Tata Kelola BUMN Kembalikan ke Nawa Cita

Fetry Wuryasti
16/8/2016 08:12
Tata Kelola BUMN Kembalikan ke Nawa Cita
(Antara/Yusran Uccang)

BANYAK kalangan mengakui badan usaha milik negara (BUMN) adalah salah satu penggerak roda perekonomian nasional. Eksistensi perusahaan-perusahaan pelat merah itu dibutuhkan untuk membawa negeri ini menggapai tujuan dalam menyejahterakan rakyat.

Namun, dalam praktiknya, tidak sedikit BUMN yang berjalan tak sesuai harapan. Itu terutama disebabkan pengelolaan yang jauh dari profesional ditambah dengan kontrol dan pengawasan yang minim. Untuk sebagian BUMN itu, jangankan berharap mereka bisa bersaing di kancah global, untuk memenangi kompetisi di dalam kandang saja susah.

Direktur Pusat Kajian Keuangan Negara, Prasetyo, mengatakan tata kelola BUMN sebagai perpanjangan tangan pemerintah semestinya harus dikembalikan pada rel Nawa Cita, cita-cita yang diusung Presiden Jokowi, khususnya dalam menciptakan kemandirian ekonomi dan kesejahteraan rakyat.

Di masa mendatang, BUMN tidak boleh lagi membebani APBN. Mereka justru harus mampu memberi nilai tambah bagi anggaran negara yang semakin berat belakangan ini.

“Dalam konteks sekarang, itu artinya semua BUMN harus mematuhi perintah Presiden agar kencangkan ikat pinggang atau melakukan efisiensi belanja yang tidak perlu,” jelasnya.

Pengamat ekonomi Enny Sri Hartati mengatakan dahulu banyak BUMN dijadikan sapi perah karena ketiadaan monitoring dan evaluasi. Tidak ada pengaturan administrasi secara birokrasi oleh satu kementerian dan langsung menginduk kepada sektor masing-masing sebagai entitas bisnis. “Akhirnya muncul gagasan menghadirkan kementerian BUMN untuk mengawasi tata kelolanya.”

Namun, harus diakui, praktik pemanfaatan BUMN sebagai sapi perah itu masih terjadi. Efisiensi di sebagian BUMN juga belum terjadi. Profesionalitas dan kinerja masih compang-camping, yang membuat kontribusi mereka kepada negara amat minim, bahkan nihil.

Isu terkini yang kini menjadi program terdepan Menteri BUMN Rini Soemarno untuk penguatan BUMN ialah pembentukan induk (holding) BUMN.

Eny sepakat dengan rencana pembentukan holding BUMN yang ia sebut dapat memunjang prioritas kinerja pemerintah per sektor. Integrasi tersebut, menurutnya, akan semakin memudahkan koordinasi.

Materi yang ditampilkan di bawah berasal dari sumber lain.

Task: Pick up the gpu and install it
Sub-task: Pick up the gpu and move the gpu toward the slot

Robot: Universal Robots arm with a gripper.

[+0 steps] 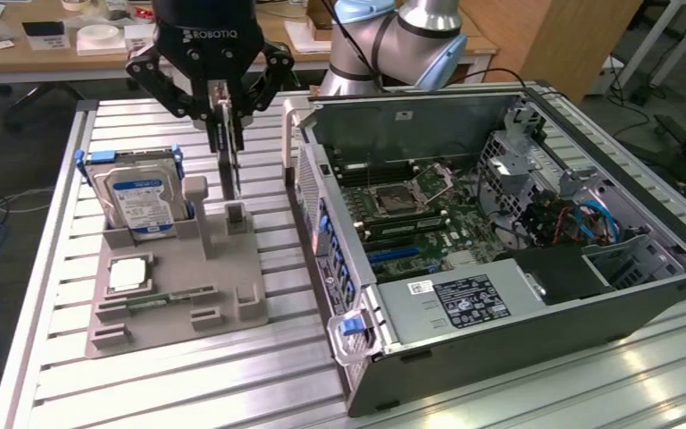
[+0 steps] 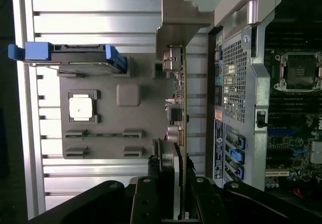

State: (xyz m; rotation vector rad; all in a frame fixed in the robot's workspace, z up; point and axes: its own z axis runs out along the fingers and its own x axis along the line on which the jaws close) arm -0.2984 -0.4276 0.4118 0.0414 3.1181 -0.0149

“Sehingga tidak akan terjadi tumpang-tindih, dan target dari tiap-tiap sektor bisa terdukung. Akan tetapi, harus dilengkapi dengan pemerintah menetapkan SOP dan mekanisme monitoring dan evaluasinya sehingga BUMN bisa betul-betul memerankan agent of development,” kata Eny.

Pengamat BUMN Said Didu menyebut proses pembentukan holding, akuisisi, dan likuidasi harus dijalankan agar terarah restrukturisasinya. Saat ini, kata dia, banyak BUMN yang sudah tidak berimbang, bahkan tidak jelas prospeknya, yang seharusnya tetap pada core bisnis.

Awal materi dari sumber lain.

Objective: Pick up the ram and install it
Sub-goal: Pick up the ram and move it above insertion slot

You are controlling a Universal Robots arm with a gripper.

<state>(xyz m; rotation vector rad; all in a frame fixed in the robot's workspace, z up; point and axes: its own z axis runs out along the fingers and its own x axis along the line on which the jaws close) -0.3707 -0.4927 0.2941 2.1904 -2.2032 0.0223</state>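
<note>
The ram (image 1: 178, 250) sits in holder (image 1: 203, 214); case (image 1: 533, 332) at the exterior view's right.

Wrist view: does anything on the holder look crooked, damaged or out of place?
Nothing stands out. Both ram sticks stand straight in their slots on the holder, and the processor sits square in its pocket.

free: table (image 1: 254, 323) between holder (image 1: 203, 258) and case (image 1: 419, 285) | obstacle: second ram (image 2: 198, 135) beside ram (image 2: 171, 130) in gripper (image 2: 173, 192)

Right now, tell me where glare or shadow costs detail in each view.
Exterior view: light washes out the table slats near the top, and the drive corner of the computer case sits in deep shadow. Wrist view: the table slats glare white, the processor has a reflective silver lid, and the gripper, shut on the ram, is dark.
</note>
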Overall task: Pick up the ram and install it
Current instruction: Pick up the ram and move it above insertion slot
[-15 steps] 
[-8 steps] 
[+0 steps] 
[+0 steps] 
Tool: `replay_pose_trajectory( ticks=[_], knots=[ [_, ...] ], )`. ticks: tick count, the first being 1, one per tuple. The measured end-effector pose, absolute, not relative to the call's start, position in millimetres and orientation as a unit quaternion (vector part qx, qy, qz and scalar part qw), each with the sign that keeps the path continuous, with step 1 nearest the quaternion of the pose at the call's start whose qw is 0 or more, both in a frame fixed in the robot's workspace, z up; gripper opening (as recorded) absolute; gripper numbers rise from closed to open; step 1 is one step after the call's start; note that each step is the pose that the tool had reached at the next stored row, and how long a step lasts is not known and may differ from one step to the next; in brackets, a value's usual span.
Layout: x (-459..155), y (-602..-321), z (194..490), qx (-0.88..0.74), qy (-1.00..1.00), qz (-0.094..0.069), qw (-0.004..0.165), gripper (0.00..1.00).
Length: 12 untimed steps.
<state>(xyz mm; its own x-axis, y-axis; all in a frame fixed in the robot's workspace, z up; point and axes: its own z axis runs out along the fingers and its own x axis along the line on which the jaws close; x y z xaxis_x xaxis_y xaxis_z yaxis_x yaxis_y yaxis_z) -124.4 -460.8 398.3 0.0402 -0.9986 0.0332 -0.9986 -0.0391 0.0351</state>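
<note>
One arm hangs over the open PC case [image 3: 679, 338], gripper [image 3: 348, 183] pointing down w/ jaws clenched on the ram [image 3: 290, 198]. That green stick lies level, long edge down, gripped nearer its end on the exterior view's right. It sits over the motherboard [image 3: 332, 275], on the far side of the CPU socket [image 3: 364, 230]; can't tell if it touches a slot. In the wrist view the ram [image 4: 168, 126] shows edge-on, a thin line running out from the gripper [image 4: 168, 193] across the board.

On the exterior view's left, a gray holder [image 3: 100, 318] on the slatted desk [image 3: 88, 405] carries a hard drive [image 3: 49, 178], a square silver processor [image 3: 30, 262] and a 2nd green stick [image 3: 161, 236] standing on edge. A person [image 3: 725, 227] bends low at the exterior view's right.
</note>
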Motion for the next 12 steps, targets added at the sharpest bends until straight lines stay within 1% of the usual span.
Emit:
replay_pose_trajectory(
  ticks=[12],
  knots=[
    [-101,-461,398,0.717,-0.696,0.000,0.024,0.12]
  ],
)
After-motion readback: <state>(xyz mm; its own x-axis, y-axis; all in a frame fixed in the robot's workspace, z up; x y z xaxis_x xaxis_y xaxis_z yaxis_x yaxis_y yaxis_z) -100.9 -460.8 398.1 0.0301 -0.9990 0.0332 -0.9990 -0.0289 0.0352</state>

“Ada BUMN yang asetnya tidak sampai Rp100 miliar, tapi ada juga yang sampai Rp800 triliun. Langkah-langkah untuk holding, merger, akuisisi, dan bahkan likuidasi itu harus dilakukan. BUMN yang sudah tidak memiliki prospek seharusnya dilikuidasi dan dimerger.”

PMN diperlukan
Terkait dengan pengucuran penyertaan modal negara (PMN) kepada BUMN, Said Didu mengatakan modal tambahan itu diberikan sebetulnya dalam rangka mempermudah penugasan pemerintah ke BUMN. Kebijakan tersebut, menurutnya, menjadi tepat di saat negara membutuhkan percepatan pembangunan, sementara anggaran terbatas.

Yang terpenting, mekanisme tersebut dijaga jangan sampai PMN justru tidak digunakan untuk meningkatkan kapasitas produksi. Yang dikhawatirkan, tutur Said, bila konsep pemberian PMN untuk meningkatkan kapasitas produksi tidak terwujud.

“PMN itu harus dilakukan mekanisme khusus (SOP) dan audit khusus oleh BPK, bukan sekadar general audit, karena yang ditakutkan ialah uang itu tidak digunakan sebagaimana mestinya saat diusulkan,” tuturnya.

Di lain pihak, Prasetyo mengatakan PMN masih diperlukan khususnya bagi BUMN yang mengemban amanah langsung kepada pelayanan publik dan peningkatan UMKM. Ia menyebut contoh Perum Jamkrindo yang mengawal kredit usaha rakyat (KUR), Bulog, dan PT Kereta Api Indonesia (KAI).

Dalam aras ekonomi makro, kata Prasetyo, BUMN harus cepat merealisasikan belanja modal mereka yang ditaksir mencapai Rp400 triliun. Di samping itu, semua BUMN juga harus mematuhi perintah Presiden agar kencangkan ikat pinggang atau melakukan efisiensi belanja yang tidak perlu.

“Sedangkan dalam aras mikro, optimalisasi penyaluran KUR bagi semua BUMN yang sudah ditunjuk pemerintah, panglimanya Perum Jamkrindo. Selain itu, bentuk tanggung jawab atas PKBL BUMN perlu dilaksanakan dengan efisien dan tepat sasaran,” ujarnya. (E-1)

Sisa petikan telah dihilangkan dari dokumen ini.